Expectations for future construction costs fall for the first time in more than three years
WASHINGTON, D.C. – December 20, 2023 – Engineering and construction costs increased at the slowest rate in more than 3 years in December, according to the Engineering and Construction Cost Indicator from PEG and S&P Global Market Intelligence. The headline Engineering and Construction Cost Indicator, a leading indicator measuring wage and material inflation for the engineering, procurement, and construction sector declined 6.0 points to 52.3 this month, the weakest reading since November 2020. The sub-indicator for materials and equipment costs slid 2.6 points to 49.5, the first sub-50 result since last December and only the second since 2020. The sub-indicator for subcontractor labor costs decreased significantly to 58.7 in December from 72.6 last month.
The equipment and materials indicator’s drop below the breakeven point of 50 ended 11 consecutive months of price growth. Readings for seven of the 12 components are now below 50, with copper-based wire and cable, shell and tube heat exchangers, and both freight rate categories joining the three steel categories in contractionary territory. Weak seasonal demand and sufficient supply, when combined with high interest rates, have brought price increases to a halt for many commodities and shifted some leverage towards buyers. Meanwhile, electrical equipment, transformers, and gas/steam turbines continue to see strong price growth with readings between 70.0 and 80.0 in December.
“Construction-related headwinds are a direct result of a high interest rate environment,” said Maxwell Clarke, Principal Economist, S&P Global Market Intelligence. “However, while pricing weakness for related equipment and materials is to be expected, a lingering shortage of electrical steel should nullify any potential downside for prices for certain categories, particularly transformers.”
The sub-indicator for current subcontractor labor costs saw a 14.0-point decline from last month and registered its second lowest reading in more than 2.5 years. This decline was driven by decreases in all regions and employment categories in the U.S. While readings for almost all subcontractor labor categories in the West and South regions of the U.S. remain in expansionary territory, almost all readings in the Northeast and Midwest regions were neutral in December. Subcontractor costs in Western Canada in the civil sector registered the single increase this month returning it to expansionary territory, but costs in all other regions and categories of Canada were unchanged at neutral readings of 50.0.

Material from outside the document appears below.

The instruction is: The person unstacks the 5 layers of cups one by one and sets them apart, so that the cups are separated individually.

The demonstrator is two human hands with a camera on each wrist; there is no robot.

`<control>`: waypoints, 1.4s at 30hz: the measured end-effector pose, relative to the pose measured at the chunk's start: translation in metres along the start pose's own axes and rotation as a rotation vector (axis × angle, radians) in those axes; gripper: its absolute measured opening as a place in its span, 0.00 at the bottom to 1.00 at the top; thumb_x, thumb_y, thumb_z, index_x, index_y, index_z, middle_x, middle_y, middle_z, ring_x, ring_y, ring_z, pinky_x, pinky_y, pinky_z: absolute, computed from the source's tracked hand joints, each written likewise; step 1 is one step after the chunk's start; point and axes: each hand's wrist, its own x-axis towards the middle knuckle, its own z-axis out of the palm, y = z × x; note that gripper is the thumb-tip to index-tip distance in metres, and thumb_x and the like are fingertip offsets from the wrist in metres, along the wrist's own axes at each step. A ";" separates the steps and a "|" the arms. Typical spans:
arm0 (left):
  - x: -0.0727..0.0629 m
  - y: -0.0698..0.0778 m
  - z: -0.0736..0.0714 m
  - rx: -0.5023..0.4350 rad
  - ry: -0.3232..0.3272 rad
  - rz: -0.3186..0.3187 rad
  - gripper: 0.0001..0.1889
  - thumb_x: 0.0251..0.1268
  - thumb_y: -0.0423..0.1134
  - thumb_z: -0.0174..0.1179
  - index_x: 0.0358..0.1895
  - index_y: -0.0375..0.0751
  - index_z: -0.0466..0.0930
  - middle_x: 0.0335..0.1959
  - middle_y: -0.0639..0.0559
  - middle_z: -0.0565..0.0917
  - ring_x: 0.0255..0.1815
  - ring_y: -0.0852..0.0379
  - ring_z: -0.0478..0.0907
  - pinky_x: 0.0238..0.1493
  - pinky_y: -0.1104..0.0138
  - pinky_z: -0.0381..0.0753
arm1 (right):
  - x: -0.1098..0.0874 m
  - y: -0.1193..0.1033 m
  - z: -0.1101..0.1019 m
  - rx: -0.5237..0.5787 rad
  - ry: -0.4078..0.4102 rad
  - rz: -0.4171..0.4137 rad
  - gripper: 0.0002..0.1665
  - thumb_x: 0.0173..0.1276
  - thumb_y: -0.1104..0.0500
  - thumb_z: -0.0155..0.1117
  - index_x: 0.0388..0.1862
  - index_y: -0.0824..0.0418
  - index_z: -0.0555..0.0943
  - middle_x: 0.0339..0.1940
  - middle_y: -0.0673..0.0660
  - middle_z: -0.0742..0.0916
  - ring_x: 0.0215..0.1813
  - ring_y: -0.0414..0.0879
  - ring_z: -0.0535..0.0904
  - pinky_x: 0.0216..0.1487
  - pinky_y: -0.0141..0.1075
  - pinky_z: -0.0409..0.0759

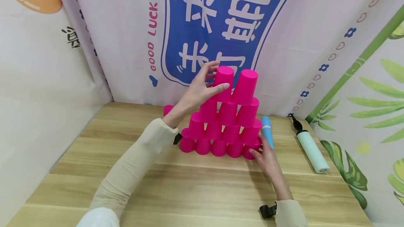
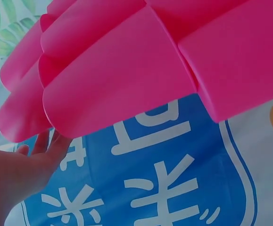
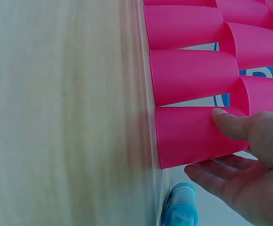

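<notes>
Several rows of upside-down pink cups (image 1: 218, 148) rise as a pyramid, narrowing to two cups at the top. My left hand (image 1: 202, 88) is at the upper left cup (image 1: 224, 74) of the top row, thumb across its front and fingers spread along its far left side. In the left wrist view, that thumb stands apart from the cup's end. The upper right cup (image 1: 245, 88) stands free of both hands. Low down, my right hand (image 3: 256, 160) holds the bottom row's right end cup (image 3: 197, 134), thumb on its front face and fingers along its outer side.
Another pink cup (image 1: 168, 109) shows behind my left forearm. A blue cylinder (image 1: 267, 130) with a white band lies just right of the stack. Farther right is a mint-green hand pump (image 1: 312, 151) with a black nozzle. A printed cloth (image 1: 132, 45) hangs close behind the wooden table (image 1: 195, 192).
</notes>
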 end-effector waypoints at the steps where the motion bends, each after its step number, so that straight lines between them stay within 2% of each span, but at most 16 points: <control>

The six-month headline expectations for future construction costs indicator decreased significantly to 46.9 in December, ending 42 consecutive months of expected price growth. This 23.2-point decline from November was driven by large declines in both the materials and equipment and subcontractor labor categories. The six-month expectations indicator for materials and equipment came in at a neutral reading of 50.0, 17.4 points lower than last month’s figure. Eleven of 12 categories saw price expectations decline this month, with fabricated structural steel seeing the only increase. Despite a minor increase, fabricated structural steel joins the other two steel categories as well as copper-based wire and cable and shell and tube heat exchangers in contractionary territory.
The six-month expectations indicator for sub-contractor labor declined 36.6 points from November to a reading of 39.6. This is the first sub-50 reading since August 2020. Declines occurred in 15 of 18 regions and employment categories, with the others remaining flat. Instrumentation and electrical subcontractors in the U.S. South is the only category where costs are expected to be higher in 6 months; 12 of 18 categories expect lower pricing.
Respondents reported some materials shortages again this month, especially for electrical equipment, compressors, gas turbine generators, and transformers. Labor shortages for certain trades are also expected, particularly along the Gulf Coast. Survey respondents indicated that interest rates are impacting project approvals and starts, and conversations centered around carbon capture and the hydrogen hub in Houston are increasing.